World

Pope Francis: Life in pictures and quotes

  • 14 March 2013
  • From the section World
Image caption From a humble background in Argentina, Jorge Mario Bergoglio has risen to the head of the Roman Catholic Church as Pope Francis. We look at key moments in his life and career so far.
Image caption Jorge Mario Bergoglio was born on 17 December 1936 in Buenos Aires. His father was an Italian immigrant railway worker. He became a Jesuit priest at 32, a decade after losing a lung due to illness and abandoning his chemistry studies. He became a bishop in 1992 and was made Archbishop of Buenos Aires in 1998.
Image caption 1970s: Human rights groups have raised questions about his role under the Argentine military dictatorship of 1976-1983 - and particularly about the kidnap of two Jesuit priests. The cardinal's office has always denied his involvement. He told Perfil magazine in 2010 he had helped some dissidents escape the country.
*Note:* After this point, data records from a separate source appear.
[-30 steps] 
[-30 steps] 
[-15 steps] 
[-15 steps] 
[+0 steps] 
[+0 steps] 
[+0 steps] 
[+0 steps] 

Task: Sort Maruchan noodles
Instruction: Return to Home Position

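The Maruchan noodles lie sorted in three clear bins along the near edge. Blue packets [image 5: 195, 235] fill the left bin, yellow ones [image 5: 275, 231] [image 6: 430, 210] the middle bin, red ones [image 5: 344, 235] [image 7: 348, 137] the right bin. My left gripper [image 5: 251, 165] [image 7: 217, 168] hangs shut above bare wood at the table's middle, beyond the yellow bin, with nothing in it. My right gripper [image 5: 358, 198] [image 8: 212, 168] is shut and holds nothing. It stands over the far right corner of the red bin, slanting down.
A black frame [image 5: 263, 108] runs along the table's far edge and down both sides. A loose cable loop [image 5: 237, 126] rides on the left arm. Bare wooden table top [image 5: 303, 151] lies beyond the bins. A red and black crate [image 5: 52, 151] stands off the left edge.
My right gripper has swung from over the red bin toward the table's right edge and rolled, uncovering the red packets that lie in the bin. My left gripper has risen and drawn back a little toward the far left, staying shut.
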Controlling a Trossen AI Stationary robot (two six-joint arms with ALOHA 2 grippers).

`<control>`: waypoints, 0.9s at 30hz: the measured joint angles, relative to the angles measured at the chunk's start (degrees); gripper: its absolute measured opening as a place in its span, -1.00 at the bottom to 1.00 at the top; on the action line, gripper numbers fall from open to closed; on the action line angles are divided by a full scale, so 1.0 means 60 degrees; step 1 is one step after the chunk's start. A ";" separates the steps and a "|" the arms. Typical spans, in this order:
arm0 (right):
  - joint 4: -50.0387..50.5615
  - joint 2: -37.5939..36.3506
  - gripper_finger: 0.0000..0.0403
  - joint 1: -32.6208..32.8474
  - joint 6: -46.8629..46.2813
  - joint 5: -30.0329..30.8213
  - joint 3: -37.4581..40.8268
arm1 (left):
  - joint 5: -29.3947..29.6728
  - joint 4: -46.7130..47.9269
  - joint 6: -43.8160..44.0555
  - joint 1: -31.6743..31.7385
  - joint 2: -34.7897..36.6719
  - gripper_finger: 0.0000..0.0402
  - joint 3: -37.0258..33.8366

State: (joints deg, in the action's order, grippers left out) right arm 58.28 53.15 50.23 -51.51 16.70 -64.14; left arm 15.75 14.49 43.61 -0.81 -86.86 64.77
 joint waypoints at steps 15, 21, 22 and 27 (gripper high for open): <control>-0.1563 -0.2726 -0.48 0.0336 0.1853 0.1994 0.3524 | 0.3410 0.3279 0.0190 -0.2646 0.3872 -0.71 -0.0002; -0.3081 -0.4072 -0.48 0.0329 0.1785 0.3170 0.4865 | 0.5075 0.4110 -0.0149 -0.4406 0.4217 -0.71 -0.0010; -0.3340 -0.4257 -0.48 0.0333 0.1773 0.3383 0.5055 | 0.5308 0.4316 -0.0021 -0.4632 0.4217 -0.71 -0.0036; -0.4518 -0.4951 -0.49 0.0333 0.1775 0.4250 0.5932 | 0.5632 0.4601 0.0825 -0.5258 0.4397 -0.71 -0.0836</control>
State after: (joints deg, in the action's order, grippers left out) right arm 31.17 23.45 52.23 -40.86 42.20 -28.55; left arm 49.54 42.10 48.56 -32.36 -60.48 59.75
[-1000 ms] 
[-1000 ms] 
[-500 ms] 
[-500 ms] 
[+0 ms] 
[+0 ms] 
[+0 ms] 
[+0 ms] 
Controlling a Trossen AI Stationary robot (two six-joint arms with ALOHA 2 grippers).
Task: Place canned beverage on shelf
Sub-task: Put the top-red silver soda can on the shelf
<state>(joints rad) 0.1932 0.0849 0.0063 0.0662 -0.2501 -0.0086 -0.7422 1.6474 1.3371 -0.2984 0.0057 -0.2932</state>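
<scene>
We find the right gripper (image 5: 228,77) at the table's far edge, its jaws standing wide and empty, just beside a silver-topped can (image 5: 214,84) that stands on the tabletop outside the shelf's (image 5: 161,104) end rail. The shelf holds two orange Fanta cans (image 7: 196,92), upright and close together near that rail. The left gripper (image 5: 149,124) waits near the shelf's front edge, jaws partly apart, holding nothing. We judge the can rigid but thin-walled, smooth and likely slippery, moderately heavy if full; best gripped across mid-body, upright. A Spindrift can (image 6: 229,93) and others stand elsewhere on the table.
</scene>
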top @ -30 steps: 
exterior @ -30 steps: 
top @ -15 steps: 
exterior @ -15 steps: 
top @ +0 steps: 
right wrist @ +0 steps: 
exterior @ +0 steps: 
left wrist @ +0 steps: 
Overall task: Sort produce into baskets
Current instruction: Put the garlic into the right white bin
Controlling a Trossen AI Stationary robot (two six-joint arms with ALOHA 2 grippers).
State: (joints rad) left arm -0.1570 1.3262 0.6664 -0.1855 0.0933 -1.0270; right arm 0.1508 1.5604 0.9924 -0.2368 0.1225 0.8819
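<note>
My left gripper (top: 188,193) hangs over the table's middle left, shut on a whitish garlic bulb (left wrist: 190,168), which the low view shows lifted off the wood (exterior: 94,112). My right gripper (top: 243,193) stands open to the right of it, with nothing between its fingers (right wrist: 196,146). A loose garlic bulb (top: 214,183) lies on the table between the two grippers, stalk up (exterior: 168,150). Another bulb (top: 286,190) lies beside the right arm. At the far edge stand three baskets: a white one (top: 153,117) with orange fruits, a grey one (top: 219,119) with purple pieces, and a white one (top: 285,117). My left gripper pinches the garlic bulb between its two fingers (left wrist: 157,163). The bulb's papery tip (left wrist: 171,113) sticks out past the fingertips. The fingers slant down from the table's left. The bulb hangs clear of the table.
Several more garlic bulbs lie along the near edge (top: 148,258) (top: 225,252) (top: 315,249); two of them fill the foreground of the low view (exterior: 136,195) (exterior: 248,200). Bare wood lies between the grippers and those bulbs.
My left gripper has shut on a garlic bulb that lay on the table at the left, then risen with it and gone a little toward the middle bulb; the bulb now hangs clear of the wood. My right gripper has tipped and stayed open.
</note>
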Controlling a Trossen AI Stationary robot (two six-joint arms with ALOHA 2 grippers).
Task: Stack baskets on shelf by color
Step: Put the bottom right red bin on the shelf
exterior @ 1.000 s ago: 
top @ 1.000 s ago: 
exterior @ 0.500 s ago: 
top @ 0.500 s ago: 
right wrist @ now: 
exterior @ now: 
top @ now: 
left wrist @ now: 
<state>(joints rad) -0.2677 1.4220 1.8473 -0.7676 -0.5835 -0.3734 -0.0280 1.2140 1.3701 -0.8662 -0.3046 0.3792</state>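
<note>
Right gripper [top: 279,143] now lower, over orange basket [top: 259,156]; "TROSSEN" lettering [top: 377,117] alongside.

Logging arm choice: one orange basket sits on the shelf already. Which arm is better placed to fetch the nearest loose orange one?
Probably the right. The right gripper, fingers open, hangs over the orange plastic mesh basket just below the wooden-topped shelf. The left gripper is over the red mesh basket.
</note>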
Image caption 1982: Pope Francis has been a strong supporter of the veterans of the war in the Falkland Islands - referred to in Argentina as Las Malvinas. He has spoken against attempts to "demalvinizar" or gloss over the history of the war.
Image caption 2001: The Archbishop of Buenos Aires became a cardinal in 2001, as the Argentine economy was in crisis. Speaking in Buenos Aires as thousands joined rallies against government austerity plans, he highlighted the contrast between the rich and "poor people who are persecuted for demanding work".
Image caption 2005: Cardinal Bergoglio was seen as a strong contender to become Pope at the 2005 conclave to elect a successor to Pope John Paul II. He was reported to be the chief rival to Cardinal Joseph Ratzinger, who was duly elected and became Pope Benedict XVI.
Image caption 2009: As cardinal and archbishop, he stood out for his humility, living in a modest apartment, rather than his luxury official residence. In his sermons, he often stressed social inclusion and criticised governments which did not help those on the margins of society, describing poverty in Argentina as "immoral and unjust".
Image caption 2010: Although Pope Francis is strong on social justice, he is extremely conservative on sexual matters. He voiced staunch opposition to gay marriage when it was legalised in Argentina in 2010. He said: "Let's not be naive: this isn't a simple political fight, it is a destructive attack on God's plan."
Image caption 2012: Cardinal Bergoglio preferred life outside the bureaucracy of Rome and he criticised those "who clericalise the Church". In a sermon to Argentine priests, he attacked those who would not baptise children of single mothers. "Those who separate the people of God from salvation. These are today's hypocrites."
Image caption 2013: Cardinal Jorge Bergoglio was not seen by the media as one of the front-runners to succeed Pope Benedict. But he is now the first non-European Pope for more than 1,000 years and the first from Latin America, home to 40% of the world's Catholics.